Friday the 13th — a beginning of new opportunities

A year ago everyone in Finland quickly switched to work remote, and the GTK employees also moved briskly to home offices. Samu Valpola, the Project Manager of the GTK 2.0 change program, which promotes new ways of doing work, writes in this blog how GTK adapted to the situation. In the end, Friday the thirteenth was the beginning of something completely new.

A bit more than a year ago I was coming back from a work trip in Prague. Surrounded by a quiet airport, I discussed the development of the corona virus situation with my colleagues. The shared opinion of our international group was that the situation will alleviate by next summer. We were a bit worried about the fate of an international science conference planned to be held in the summer 2020, but generally we felt that everything was under control.

Next week, things escalated very rapidly. Decisions were made in fast pace. Everyone prepared for the worst but at the same time had a strong trust that everything will get back to normal quickly. In my job of the time, I worked with my colleagues to create different scenarios of what kind of financial and operational conditions we would had to cope with in this new state of emergency that resulted from a complete and sudden transition to telecommuting.

Although the situation was difficult and sudden, I uppermost remember the commitment and responsibility that the whole personnel showed. In particular, the vigor to ensure the safety of on-site workers was impressive.

Friday itself, March 13, 2020, was a real experience. It will probably go down in history as a day after which the way one works will never be exactly the same again.

Again, it was proven that human is a tremendously adaptable and adaptable being.

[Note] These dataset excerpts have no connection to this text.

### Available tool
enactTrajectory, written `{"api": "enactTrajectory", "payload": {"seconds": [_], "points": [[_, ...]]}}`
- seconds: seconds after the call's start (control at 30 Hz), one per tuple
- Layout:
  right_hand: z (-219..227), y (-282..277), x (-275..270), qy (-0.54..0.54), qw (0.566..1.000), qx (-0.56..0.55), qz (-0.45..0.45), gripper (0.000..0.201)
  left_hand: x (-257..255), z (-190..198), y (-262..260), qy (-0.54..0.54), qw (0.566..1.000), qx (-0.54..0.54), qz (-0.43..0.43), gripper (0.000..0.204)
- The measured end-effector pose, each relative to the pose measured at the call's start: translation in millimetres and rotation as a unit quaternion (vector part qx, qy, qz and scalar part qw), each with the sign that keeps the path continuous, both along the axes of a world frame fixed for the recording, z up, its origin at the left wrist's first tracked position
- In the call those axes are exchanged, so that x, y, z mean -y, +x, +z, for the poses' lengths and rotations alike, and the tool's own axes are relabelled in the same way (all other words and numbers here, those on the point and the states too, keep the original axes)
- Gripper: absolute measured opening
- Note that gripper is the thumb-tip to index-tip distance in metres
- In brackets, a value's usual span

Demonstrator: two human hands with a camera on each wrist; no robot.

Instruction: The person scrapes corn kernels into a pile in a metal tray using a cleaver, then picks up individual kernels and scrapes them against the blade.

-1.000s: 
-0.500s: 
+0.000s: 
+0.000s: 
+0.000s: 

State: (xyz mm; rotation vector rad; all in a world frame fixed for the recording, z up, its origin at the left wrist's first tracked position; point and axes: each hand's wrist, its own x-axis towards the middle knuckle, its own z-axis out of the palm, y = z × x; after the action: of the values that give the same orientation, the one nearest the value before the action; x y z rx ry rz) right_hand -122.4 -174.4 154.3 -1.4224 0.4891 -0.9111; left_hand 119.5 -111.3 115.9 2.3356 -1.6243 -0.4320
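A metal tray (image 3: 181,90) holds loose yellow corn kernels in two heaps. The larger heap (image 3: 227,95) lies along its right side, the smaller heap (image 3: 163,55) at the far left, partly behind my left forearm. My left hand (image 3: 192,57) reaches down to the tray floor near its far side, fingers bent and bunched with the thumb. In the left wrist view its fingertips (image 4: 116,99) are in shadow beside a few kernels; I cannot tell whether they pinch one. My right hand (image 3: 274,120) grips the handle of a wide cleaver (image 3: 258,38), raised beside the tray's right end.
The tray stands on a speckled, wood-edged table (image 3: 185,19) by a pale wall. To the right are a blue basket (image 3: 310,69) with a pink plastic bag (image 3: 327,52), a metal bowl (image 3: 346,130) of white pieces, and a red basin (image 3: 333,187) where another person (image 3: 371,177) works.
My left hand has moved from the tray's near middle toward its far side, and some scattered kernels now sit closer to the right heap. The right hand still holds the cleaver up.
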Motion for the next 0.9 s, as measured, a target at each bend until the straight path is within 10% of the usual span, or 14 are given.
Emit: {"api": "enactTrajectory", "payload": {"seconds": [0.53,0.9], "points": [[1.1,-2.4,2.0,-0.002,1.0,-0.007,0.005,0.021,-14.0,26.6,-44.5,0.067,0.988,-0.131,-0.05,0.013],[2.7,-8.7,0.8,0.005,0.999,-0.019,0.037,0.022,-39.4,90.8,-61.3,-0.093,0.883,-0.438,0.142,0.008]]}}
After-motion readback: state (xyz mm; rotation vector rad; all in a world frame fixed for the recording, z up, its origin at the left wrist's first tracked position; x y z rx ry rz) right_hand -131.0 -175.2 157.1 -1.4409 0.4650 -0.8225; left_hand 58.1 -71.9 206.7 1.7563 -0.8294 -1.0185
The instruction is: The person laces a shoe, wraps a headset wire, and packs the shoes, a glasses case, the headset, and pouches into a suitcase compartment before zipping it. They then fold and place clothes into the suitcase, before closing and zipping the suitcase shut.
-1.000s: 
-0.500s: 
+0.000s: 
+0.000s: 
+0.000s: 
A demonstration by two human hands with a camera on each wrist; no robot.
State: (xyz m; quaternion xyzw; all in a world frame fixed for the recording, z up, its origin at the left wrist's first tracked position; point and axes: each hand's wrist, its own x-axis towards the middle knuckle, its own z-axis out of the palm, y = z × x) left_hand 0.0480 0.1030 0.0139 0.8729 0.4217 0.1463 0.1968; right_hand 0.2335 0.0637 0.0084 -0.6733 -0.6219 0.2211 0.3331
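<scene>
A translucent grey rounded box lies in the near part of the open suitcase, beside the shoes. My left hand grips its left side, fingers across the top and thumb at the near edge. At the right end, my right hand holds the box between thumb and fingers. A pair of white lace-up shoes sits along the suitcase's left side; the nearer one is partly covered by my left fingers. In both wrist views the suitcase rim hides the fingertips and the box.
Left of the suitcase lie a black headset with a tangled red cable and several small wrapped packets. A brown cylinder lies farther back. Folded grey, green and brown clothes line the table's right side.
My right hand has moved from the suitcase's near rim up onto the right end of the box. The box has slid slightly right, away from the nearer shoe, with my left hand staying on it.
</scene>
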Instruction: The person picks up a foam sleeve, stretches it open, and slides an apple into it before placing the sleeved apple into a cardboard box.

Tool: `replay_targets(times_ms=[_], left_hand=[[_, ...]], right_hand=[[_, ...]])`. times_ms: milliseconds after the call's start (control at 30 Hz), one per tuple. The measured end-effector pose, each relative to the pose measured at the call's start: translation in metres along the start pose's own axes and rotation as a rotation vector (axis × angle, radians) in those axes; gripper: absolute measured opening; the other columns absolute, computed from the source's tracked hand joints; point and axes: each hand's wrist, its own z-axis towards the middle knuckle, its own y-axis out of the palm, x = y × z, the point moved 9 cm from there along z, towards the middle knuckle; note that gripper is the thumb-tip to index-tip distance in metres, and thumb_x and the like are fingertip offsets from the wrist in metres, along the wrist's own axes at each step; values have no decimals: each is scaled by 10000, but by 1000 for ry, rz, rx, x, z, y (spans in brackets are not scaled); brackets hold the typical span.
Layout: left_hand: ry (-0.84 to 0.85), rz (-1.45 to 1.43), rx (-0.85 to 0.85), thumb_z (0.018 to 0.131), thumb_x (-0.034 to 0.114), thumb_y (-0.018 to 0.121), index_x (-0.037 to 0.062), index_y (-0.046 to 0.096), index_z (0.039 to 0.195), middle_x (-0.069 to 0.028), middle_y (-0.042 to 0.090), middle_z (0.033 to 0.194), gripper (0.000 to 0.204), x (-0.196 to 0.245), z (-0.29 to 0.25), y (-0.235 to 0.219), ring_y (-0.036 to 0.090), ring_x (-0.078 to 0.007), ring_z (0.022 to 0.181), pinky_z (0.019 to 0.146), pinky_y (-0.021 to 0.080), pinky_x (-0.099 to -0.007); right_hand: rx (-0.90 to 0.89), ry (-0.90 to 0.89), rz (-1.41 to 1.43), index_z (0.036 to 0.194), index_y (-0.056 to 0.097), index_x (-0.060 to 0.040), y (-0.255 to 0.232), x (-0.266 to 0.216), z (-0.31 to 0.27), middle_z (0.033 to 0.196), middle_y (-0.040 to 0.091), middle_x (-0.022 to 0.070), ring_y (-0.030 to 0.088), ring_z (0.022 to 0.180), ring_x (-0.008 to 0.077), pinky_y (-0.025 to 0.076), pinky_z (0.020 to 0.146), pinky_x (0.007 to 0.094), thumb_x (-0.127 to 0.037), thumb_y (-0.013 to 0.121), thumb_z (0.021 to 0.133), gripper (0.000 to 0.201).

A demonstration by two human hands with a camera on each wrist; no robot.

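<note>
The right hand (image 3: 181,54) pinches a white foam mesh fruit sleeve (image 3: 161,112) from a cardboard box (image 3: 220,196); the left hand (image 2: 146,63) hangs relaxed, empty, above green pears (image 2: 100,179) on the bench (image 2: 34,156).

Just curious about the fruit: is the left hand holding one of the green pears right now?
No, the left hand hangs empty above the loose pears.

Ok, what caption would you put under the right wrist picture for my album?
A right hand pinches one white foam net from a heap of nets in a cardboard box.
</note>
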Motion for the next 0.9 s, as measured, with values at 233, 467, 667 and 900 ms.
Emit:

Most of us adapted very quickly to the new situation. We finally got to do all the tasks that just a moment earlier we had considered either technically or mentally very difficult, if not impossible to perform remotely.

Plants growing
Fransesco Gallarotti / Unsplash

Of course, we at GTK can lean on the fact that we have been able to continue our work. It has not been limited nor become financially unsustainable. We have had the opportunity to move forward. New practices, solutions, means. Different implementations, different options. And all this added on top of the normal work. Stretching and stabilizing in a different way. A new culture that forms and is formed.

There is a lot to learn from the early stages of the exceptional circumstances. However, the most important thing is still ahead. The headwork begun last spring on how the exceptional-accelerated change towards the way of working in the future has grown into concrete actions towards the location independent work of the future. There is a lot of work ahead, and the feeling that the steps taken are short is constantly present. Globally, there are many processes underway that are faster than ever before. The one who adapts and rows downstream while maintaining the control will succeed.

We want to be one of these successes. Challenges should not be underestimated. Sense of community, the opportunity to work with colleagues, functional technical solutions, and appropriate facilities are the strengths we form as a community. Our values build a great backrest. “We create an atmosphere of encouragement, we value everyone’s input and we involve everyone,” tells what it is all about: the opportunity for all of us to continue to do our job well, productively, and in a way that makes us feel good.

The change and its pilot project, the GTK 2.0, are just beginning. Alone and on our own, we will not stay on top. But together with our partners, it is possible. Our readiness to do this work at different levels and roles is amazing. The feedback and the willingness of the personnel to be involved show that we have really seized the opportunity. It must be adhered to.